■ Saved data entries:
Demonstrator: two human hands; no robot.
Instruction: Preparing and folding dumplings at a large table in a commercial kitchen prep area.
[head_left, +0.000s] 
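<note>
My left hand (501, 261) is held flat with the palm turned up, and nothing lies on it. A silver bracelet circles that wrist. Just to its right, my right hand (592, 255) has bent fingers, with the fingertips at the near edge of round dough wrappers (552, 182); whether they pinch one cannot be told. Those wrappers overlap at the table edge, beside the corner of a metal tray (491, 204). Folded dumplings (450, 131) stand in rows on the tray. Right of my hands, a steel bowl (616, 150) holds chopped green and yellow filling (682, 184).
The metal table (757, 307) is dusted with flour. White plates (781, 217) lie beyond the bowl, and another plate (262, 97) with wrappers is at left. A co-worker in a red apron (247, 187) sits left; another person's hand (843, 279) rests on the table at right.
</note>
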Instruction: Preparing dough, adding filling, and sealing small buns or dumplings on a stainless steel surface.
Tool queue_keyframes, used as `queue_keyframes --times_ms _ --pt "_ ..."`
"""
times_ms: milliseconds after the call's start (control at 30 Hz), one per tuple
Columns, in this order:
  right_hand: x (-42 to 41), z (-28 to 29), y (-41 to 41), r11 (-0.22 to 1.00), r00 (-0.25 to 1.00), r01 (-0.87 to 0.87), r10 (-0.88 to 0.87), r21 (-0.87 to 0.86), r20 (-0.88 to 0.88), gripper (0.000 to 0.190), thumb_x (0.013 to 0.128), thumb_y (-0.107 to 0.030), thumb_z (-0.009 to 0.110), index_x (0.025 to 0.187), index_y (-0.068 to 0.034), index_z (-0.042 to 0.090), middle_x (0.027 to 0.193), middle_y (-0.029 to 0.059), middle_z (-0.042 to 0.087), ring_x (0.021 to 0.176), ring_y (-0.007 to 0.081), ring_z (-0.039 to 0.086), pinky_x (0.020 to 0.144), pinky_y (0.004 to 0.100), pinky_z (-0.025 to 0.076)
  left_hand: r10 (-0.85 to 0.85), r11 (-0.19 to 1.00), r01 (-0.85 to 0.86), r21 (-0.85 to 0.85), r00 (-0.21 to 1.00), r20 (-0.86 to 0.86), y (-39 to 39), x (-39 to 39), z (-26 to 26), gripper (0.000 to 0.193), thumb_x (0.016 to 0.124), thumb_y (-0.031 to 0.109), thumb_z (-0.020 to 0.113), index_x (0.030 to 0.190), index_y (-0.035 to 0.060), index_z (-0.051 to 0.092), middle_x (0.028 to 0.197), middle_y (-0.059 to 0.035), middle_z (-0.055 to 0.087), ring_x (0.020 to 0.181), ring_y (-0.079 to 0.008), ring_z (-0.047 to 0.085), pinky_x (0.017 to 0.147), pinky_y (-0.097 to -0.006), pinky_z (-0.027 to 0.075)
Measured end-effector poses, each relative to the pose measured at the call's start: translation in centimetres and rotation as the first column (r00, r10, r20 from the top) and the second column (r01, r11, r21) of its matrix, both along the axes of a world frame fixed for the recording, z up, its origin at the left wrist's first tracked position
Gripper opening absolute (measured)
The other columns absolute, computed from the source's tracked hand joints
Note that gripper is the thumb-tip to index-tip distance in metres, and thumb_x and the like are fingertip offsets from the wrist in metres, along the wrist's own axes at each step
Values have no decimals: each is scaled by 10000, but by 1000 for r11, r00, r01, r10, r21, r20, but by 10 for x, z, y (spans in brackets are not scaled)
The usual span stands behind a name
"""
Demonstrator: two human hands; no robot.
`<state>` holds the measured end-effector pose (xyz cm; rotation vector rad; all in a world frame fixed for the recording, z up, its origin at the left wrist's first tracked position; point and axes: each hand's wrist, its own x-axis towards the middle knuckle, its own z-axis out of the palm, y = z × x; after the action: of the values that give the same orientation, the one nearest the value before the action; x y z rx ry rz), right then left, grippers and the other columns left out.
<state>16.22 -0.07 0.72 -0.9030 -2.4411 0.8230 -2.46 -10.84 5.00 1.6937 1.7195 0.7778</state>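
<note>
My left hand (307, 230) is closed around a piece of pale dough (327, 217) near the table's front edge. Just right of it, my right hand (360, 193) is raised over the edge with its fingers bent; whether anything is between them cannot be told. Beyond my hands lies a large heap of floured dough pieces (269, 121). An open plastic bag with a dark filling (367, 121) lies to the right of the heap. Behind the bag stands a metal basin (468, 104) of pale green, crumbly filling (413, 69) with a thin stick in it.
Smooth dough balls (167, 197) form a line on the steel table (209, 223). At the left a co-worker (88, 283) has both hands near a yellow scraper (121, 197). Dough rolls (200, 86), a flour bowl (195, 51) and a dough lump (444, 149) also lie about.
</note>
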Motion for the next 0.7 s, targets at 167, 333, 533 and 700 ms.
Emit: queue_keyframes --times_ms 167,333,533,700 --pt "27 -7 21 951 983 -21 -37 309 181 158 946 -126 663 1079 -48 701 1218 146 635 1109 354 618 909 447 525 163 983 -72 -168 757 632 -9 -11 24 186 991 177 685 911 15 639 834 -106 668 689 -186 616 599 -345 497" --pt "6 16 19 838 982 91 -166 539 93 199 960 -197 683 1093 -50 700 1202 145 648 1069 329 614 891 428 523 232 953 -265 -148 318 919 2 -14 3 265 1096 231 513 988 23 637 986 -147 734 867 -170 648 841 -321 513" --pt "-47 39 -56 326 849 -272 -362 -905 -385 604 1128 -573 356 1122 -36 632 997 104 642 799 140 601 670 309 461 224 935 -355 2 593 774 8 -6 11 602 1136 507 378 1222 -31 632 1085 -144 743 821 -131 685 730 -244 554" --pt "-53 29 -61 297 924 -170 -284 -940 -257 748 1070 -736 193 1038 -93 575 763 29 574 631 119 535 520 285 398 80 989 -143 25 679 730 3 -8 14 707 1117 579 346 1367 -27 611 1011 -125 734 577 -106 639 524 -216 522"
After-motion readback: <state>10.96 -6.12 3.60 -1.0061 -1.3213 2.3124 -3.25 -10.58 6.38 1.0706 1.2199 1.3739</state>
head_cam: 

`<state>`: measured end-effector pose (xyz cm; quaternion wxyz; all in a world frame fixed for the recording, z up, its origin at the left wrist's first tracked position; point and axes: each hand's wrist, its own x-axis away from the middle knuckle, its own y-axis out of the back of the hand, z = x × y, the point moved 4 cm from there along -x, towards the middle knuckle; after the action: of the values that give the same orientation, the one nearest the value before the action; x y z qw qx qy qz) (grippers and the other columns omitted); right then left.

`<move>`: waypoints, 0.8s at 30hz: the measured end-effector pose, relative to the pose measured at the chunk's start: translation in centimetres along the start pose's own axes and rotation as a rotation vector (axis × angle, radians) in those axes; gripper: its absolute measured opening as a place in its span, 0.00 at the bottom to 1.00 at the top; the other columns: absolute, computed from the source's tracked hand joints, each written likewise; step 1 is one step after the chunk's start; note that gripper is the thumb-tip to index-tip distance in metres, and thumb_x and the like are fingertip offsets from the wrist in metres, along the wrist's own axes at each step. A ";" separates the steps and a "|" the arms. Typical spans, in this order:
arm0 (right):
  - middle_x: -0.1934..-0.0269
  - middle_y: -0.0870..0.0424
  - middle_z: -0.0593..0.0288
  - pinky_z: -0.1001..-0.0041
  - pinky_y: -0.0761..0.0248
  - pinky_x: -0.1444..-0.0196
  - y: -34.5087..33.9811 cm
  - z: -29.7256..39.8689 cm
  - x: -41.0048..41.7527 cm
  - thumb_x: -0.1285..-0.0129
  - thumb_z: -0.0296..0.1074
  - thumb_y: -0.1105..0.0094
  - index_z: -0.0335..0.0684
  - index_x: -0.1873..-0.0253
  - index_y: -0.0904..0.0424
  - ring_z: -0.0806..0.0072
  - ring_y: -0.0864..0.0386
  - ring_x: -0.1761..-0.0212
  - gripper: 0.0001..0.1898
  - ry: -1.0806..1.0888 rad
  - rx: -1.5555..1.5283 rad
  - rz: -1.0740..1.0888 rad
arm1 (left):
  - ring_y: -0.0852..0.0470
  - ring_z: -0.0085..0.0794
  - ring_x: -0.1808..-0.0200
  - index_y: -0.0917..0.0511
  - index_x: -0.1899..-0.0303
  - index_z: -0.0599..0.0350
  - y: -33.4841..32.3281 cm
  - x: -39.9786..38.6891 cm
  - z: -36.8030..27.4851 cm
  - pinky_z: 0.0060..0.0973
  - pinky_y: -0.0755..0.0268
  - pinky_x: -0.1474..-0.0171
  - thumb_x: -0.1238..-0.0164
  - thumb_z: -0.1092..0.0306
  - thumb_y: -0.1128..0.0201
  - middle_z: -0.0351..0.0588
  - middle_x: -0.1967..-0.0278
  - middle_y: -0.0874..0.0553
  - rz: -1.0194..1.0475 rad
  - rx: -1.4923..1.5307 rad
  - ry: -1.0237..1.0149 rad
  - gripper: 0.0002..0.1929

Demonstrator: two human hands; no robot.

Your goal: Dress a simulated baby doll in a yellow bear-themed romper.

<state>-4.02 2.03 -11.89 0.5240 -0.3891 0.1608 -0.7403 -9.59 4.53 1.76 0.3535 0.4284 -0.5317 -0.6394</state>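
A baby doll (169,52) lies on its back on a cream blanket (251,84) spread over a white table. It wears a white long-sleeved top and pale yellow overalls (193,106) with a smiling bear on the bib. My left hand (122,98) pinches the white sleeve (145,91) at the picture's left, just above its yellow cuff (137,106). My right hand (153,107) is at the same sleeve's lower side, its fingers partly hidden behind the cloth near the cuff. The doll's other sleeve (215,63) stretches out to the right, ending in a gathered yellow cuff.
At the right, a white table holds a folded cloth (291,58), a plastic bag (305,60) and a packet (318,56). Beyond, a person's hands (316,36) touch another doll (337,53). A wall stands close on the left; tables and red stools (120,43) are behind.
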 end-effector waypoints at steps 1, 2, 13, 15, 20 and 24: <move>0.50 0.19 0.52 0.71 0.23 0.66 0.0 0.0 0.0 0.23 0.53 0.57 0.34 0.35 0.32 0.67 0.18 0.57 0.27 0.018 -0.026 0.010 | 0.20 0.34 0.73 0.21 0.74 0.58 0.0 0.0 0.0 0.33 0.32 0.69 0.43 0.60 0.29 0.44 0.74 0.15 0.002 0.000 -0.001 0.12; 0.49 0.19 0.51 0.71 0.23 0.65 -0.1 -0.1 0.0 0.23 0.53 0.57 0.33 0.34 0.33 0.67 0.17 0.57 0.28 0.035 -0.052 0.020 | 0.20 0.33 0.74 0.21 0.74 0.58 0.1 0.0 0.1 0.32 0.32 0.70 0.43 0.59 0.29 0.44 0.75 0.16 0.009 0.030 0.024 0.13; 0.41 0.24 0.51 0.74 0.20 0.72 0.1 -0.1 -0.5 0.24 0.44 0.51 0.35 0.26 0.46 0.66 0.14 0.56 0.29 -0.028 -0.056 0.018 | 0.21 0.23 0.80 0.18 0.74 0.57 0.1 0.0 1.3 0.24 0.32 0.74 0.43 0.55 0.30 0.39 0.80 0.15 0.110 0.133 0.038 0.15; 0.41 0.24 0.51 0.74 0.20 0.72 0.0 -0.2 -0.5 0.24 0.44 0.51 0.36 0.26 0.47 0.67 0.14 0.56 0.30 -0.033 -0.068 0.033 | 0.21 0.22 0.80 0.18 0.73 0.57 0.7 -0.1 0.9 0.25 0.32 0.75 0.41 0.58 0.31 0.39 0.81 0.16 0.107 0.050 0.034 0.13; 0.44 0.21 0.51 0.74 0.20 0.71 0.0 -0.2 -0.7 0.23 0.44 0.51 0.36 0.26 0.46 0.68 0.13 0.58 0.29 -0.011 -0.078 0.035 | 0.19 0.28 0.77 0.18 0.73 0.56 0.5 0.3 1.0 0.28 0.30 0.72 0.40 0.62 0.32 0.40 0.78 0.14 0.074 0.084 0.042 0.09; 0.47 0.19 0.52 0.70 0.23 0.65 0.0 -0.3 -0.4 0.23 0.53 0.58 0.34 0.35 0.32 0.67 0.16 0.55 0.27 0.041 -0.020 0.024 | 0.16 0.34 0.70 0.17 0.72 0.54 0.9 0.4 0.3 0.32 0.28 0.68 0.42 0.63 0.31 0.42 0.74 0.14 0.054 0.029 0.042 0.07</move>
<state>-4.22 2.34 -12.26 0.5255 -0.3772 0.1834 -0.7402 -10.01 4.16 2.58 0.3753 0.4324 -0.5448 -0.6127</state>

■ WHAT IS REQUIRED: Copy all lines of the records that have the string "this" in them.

■ EXERCISE RESPONSE:
Columns, in this order:
`<move>`: waypoints, 0.8s at 30hz: the measured end-effector pose, relative to the pose measured at the chunk's start: translation in centimetres along the start pose's own axes and rotation as a rotation vector (axis × angle, radians) in those axes; gripper: its absolute measured opening as a place in its span, 0.00 at the bottom to 1.00 at the top; the other columns: absolute, computed from the source's tracked hand joints, each written likewise; step 1 is one step after the chunk's start; note that gripper is the thumb-tip to index-tip distance in metres, and thumb_x and the like are fingertip offsets from the wrist in metres, along the wrist's own axes at each step. A ";" separates the steps and a "|" the arms. Typical spans, in this order:

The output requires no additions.